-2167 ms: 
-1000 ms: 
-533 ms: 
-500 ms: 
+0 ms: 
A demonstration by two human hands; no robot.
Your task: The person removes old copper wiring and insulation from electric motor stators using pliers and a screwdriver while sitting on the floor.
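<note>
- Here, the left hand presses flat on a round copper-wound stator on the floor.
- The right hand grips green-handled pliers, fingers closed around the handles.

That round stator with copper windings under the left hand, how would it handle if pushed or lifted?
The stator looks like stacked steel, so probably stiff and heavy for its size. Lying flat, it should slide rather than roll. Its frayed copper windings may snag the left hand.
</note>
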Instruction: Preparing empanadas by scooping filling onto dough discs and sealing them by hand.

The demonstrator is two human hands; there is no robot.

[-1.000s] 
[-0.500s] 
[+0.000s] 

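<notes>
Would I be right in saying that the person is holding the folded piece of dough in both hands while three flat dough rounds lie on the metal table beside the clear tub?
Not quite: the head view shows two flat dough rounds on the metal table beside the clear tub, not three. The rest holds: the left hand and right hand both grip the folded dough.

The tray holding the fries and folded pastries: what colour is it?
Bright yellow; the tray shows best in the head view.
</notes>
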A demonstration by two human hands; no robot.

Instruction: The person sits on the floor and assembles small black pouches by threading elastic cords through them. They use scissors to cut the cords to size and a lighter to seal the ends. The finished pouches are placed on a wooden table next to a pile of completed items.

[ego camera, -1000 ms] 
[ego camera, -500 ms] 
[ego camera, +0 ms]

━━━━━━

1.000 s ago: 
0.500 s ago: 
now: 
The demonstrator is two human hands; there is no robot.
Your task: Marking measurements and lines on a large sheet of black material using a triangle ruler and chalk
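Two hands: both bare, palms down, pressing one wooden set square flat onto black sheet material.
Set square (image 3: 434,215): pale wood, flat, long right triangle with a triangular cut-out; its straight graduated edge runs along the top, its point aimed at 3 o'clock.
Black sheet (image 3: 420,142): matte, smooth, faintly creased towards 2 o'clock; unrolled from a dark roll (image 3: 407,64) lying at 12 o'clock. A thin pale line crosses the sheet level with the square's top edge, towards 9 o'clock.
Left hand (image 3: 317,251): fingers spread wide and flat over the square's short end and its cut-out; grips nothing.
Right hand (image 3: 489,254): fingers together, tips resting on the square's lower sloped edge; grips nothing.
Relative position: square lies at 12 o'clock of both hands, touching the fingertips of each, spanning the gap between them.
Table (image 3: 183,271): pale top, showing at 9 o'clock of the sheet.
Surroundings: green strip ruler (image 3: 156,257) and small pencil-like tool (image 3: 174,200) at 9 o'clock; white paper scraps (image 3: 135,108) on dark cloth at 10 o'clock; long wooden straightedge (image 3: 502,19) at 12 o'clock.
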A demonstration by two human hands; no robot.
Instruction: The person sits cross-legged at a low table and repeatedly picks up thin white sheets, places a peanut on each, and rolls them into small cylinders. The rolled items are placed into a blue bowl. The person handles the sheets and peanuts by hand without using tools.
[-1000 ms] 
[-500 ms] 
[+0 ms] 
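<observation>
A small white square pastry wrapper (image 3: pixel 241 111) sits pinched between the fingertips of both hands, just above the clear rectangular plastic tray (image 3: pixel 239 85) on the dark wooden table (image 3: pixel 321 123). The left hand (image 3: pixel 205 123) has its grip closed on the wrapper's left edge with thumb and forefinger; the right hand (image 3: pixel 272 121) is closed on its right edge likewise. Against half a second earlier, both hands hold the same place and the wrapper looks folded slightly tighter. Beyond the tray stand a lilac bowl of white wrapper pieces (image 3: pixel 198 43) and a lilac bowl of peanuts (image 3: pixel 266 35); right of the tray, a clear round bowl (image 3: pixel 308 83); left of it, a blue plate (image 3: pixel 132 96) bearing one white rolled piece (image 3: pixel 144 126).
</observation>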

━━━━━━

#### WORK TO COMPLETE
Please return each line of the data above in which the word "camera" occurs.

#### SOLUTION TO THIS TASK
[ego camera, -1000 ms] 
[ego camera, -500 ms] 
[ego camera, +0 ms]

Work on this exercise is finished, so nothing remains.